**LISTED RECORDS**
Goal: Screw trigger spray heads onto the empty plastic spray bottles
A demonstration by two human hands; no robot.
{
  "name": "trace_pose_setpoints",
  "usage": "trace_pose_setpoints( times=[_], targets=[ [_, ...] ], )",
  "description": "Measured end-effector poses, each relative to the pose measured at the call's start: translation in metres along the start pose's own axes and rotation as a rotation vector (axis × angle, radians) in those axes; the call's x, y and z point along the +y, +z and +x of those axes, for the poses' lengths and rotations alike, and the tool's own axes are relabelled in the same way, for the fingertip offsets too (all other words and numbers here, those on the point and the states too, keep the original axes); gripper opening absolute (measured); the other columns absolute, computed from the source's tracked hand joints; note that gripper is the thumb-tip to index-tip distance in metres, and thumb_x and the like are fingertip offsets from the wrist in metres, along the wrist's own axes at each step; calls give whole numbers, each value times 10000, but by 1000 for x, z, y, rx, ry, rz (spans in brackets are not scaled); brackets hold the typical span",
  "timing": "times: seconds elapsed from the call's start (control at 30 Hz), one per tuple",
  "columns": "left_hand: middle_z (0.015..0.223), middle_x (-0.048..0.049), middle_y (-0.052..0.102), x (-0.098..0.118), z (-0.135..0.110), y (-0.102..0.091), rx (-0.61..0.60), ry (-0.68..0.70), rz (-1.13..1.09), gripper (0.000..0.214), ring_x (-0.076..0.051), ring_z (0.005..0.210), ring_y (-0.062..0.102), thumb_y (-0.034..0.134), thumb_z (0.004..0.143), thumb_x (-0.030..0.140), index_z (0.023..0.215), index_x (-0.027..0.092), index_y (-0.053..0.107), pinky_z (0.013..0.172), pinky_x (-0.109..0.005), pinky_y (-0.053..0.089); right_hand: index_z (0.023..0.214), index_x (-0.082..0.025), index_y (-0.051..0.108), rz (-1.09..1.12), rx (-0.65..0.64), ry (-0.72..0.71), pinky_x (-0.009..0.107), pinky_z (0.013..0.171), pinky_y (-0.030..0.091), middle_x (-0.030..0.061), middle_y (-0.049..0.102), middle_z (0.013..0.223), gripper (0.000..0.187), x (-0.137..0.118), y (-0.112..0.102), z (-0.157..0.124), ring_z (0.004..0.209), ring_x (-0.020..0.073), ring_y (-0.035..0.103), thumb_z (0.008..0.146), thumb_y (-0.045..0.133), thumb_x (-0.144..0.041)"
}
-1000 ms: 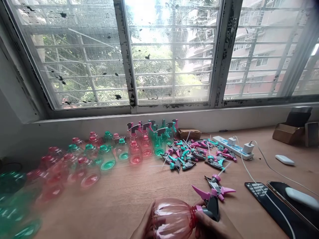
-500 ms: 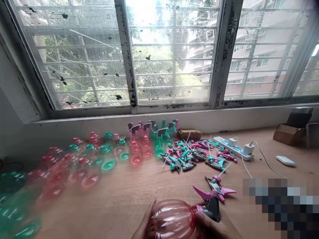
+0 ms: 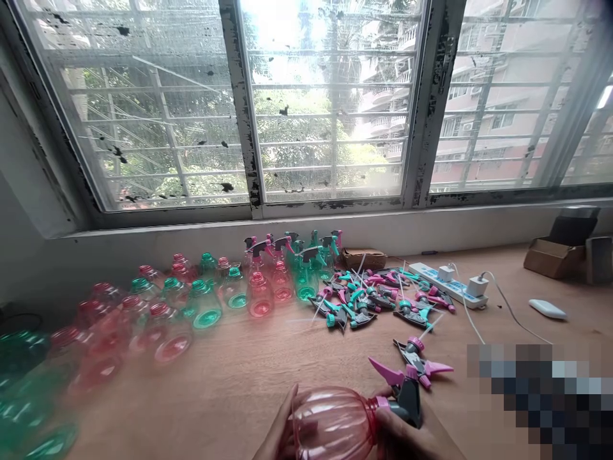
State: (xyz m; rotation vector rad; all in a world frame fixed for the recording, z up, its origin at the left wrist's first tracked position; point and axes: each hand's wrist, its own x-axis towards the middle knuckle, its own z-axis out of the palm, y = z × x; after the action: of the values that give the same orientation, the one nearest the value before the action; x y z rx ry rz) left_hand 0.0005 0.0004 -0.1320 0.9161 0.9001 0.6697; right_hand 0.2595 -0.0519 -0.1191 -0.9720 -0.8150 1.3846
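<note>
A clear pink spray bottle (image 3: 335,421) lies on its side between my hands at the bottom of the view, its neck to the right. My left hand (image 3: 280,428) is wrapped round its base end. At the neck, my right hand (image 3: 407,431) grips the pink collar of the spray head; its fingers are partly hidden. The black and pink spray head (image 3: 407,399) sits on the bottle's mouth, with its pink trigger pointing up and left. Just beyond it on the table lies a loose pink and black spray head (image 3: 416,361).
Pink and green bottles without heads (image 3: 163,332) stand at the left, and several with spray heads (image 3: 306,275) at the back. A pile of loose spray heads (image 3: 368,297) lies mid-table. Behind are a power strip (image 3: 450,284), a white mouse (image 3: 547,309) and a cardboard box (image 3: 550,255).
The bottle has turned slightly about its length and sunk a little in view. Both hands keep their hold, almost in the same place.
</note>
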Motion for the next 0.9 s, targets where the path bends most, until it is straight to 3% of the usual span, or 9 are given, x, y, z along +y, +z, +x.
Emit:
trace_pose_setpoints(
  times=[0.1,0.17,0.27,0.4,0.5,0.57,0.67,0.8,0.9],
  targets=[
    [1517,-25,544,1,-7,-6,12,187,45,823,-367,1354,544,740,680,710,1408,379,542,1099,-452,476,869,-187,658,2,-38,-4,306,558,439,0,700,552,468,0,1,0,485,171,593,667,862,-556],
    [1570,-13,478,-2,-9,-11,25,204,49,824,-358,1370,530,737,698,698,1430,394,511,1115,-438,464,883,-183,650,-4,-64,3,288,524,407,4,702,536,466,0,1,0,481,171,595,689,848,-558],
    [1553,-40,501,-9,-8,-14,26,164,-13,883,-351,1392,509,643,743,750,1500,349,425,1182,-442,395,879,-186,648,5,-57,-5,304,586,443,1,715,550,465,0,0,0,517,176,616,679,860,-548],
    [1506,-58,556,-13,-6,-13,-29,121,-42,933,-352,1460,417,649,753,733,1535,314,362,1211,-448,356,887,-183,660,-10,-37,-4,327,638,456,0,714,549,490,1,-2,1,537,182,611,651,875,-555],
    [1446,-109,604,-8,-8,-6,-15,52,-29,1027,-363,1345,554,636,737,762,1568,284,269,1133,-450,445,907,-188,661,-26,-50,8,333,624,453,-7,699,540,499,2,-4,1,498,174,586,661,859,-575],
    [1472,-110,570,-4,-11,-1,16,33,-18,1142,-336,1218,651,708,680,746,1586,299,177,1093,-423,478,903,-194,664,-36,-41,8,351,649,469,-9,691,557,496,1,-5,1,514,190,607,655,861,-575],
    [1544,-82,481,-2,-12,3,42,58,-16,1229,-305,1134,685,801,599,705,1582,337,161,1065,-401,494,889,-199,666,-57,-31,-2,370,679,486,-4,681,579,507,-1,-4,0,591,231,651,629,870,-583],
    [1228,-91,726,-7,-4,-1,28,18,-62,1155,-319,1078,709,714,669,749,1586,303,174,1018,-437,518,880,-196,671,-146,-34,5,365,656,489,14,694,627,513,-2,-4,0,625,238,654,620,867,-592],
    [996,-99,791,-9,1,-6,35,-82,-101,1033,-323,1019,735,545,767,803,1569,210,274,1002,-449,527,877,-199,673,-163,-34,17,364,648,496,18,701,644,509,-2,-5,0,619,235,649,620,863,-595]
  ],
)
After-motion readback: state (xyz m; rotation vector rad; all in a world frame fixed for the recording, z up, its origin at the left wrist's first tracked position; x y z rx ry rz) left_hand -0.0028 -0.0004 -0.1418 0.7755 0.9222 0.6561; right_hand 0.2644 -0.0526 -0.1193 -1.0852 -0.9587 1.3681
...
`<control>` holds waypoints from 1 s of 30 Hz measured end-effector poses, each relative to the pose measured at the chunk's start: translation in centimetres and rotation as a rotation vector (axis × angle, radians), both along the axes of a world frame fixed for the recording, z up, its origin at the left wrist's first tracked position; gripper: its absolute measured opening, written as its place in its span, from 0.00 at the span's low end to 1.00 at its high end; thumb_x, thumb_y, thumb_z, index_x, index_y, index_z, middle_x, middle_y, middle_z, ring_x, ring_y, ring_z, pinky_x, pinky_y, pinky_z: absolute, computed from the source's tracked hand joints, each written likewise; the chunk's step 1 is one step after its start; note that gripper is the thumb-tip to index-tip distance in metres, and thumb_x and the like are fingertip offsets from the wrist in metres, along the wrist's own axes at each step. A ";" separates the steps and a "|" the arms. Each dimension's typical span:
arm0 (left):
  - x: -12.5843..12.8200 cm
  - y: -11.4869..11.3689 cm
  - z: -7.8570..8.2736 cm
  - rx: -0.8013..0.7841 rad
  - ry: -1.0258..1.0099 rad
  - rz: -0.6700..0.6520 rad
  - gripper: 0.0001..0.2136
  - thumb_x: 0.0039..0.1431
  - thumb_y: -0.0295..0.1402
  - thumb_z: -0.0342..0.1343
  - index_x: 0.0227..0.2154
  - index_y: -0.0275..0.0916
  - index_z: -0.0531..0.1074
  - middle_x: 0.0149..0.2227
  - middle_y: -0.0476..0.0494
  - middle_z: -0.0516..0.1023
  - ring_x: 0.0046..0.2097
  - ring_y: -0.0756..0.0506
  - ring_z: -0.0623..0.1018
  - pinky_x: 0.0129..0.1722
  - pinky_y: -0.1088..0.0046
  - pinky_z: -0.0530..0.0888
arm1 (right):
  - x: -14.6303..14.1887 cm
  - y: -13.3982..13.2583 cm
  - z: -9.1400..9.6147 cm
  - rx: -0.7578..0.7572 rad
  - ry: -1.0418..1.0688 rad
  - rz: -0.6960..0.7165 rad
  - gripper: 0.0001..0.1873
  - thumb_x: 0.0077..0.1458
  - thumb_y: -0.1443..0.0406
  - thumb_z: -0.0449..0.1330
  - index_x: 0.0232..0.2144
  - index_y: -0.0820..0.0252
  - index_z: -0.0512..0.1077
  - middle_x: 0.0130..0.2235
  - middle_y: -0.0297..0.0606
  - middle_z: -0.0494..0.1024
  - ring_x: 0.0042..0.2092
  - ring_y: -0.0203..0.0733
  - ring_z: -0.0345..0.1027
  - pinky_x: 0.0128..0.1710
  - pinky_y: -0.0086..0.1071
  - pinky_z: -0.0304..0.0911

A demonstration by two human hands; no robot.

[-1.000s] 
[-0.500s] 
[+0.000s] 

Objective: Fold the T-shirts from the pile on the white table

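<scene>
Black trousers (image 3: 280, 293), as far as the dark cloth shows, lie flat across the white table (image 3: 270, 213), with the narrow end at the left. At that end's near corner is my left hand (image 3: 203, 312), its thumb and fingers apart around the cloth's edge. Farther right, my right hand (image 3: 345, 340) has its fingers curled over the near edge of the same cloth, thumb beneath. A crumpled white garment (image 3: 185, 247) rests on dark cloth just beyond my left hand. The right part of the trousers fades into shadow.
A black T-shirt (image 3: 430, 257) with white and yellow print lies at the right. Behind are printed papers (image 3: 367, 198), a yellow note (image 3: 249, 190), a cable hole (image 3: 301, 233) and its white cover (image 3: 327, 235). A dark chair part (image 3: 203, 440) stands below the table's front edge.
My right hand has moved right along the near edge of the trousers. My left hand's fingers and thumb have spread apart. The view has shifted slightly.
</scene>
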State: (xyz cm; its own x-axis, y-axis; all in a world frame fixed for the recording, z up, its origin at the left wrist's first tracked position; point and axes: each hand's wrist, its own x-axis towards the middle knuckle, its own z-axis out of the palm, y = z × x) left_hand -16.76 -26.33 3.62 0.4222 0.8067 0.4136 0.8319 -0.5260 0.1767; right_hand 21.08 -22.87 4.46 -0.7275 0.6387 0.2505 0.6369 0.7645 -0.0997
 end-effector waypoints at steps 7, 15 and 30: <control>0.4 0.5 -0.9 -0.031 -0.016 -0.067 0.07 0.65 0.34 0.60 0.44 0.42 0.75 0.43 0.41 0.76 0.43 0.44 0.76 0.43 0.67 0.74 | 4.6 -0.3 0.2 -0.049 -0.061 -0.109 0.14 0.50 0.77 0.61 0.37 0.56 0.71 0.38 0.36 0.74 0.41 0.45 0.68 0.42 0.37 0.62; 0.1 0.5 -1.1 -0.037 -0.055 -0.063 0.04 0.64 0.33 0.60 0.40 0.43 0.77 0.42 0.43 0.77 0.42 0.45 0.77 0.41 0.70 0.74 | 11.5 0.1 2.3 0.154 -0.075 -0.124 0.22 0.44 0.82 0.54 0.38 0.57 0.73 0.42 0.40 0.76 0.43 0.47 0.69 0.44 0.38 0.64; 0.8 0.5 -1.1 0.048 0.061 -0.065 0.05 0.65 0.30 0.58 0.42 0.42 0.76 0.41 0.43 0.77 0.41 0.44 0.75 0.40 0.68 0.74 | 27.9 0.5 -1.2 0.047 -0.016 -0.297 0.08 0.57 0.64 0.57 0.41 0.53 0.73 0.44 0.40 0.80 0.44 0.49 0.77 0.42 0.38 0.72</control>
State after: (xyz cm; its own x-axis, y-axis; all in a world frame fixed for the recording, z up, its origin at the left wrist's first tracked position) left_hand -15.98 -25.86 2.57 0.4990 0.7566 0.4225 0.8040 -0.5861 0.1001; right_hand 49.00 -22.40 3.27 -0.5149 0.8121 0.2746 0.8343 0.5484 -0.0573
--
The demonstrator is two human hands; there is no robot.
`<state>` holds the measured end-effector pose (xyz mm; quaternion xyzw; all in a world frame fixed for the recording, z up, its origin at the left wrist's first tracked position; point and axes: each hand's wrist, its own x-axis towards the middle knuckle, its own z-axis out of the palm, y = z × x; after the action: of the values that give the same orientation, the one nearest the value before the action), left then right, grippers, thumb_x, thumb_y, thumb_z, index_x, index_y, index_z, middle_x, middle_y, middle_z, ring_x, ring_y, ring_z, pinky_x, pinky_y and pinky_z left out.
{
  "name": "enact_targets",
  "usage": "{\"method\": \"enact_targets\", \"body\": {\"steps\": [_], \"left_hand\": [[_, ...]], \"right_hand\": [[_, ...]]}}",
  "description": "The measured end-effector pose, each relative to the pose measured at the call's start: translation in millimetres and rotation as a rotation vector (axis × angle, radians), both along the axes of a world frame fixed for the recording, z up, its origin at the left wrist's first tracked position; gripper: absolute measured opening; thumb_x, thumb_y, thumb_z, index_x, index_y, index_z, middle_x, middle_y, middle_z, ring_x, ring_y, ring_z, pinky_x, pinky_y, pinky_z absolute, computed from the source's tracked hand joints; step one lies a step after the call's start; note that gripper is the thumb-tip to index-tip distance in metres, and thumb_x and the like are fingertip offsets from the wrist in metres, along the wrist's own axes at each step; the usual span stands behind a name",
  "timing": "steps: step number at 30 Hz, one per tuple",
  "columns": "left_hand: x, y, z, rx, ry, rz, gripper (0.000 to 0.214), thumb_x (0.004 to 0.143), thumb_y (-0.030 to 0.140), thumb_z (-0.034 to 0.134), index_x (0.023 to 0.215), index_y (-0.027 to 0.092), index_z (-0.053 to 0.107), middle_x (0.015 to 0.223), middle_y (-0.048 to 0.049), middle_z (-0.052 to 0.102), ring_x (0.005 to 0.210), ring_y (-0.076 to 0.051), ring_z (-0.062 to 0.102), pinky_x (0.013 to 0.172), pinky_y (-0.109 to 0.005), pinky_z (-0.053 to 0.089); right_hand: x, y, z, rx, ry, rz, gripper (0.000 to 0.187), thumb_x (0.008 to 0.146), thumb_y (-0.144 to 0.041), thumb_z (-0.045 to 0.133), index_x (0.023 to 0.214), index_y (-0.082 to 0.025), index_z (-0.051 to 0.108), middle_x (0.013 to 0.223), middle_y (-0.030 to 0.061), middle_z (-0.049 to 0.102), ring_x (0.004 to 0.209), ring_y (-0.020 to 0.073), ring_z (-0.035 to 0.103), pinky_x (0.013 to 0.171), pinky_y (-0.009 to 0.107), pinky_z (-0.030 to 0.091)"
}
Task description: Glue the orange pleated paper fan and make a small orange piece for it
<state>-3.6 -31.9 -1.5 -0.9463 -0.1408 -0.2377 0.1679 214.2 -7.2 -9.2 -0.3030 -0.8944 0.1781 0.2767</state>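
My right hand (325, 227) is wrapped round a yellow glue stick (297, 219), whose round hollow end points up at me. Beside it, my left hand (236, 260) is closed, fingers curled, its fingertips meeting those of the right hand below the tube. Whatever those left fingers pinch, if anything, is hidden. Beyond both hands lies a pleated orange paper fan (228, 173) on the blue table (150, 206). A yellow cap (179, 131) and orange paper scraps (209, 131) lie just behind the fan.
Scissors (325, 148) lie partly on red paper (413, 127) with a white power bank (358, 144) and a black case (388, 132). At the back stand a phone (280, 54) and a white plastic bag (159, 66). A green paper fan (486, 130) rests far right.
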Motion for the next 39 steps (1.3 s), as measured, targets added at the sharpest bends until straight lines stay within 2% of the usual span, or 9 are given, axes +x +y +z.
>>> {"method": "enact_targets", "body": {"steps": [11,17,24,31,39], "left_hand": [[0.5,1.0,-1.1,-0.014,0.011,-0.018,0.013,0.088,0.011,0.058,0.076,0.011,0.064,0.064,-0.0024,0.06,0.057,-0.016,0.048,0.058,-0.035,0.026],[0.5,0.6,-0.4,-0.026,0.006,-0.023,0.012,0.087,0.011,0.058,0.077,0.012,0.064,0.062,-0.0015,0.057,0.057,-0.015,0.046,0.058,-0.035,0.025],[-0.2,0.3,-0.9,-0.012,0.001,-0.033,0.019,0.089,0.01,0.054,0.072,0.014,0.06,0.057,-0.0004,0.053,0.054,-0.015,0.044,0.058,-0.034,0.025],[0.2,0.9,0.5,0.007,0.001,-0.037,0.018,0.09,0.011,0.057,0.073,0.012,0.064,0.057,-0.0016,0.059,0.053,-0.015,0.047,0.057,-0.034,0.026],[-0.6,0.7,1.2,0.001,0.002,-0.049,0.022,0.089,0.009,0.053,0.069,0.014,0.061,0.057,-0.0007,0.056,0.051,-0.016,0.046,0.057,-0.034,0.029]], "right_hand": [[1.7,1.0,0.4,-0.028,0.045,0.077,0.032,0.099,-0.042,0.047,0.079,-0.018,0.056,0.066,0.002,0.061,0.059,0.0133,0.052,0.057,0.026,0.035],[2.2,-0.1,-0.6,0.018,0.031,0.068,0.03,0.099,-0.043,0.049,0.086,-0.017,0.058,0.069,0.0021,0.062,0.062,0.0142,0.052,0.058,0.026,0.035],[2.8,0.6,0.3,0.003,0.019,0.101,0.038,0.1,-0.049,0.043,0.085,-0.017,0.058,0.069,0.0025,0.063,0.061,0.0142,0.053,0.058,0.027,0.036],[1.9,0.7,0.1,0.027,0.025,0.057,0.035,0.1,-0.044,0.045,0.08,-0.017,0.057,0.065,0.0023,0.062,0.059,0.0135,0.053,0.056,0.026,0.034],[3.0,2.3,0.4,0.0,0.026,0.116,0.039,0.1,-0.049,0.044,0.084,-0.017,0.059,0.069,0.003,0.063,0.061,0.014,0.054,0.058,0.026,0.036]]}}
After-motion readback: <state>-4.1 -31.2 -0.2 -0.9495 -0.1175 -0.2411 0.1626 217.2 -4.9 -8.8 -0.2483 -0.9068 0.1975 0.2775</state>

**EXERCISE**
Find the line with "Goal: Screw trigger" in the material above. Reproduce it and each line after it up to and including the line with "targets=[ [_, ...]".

**SOLUTION TO THE EXERCISE**
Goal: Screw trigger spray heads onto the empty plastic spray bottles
A demonstration by two human hands; no robot.
{
  "name": "trace_pose_setpoints",
  "usage": "trace_pose_setpoints( times=[_], targets=[ [_, ...] ], )",

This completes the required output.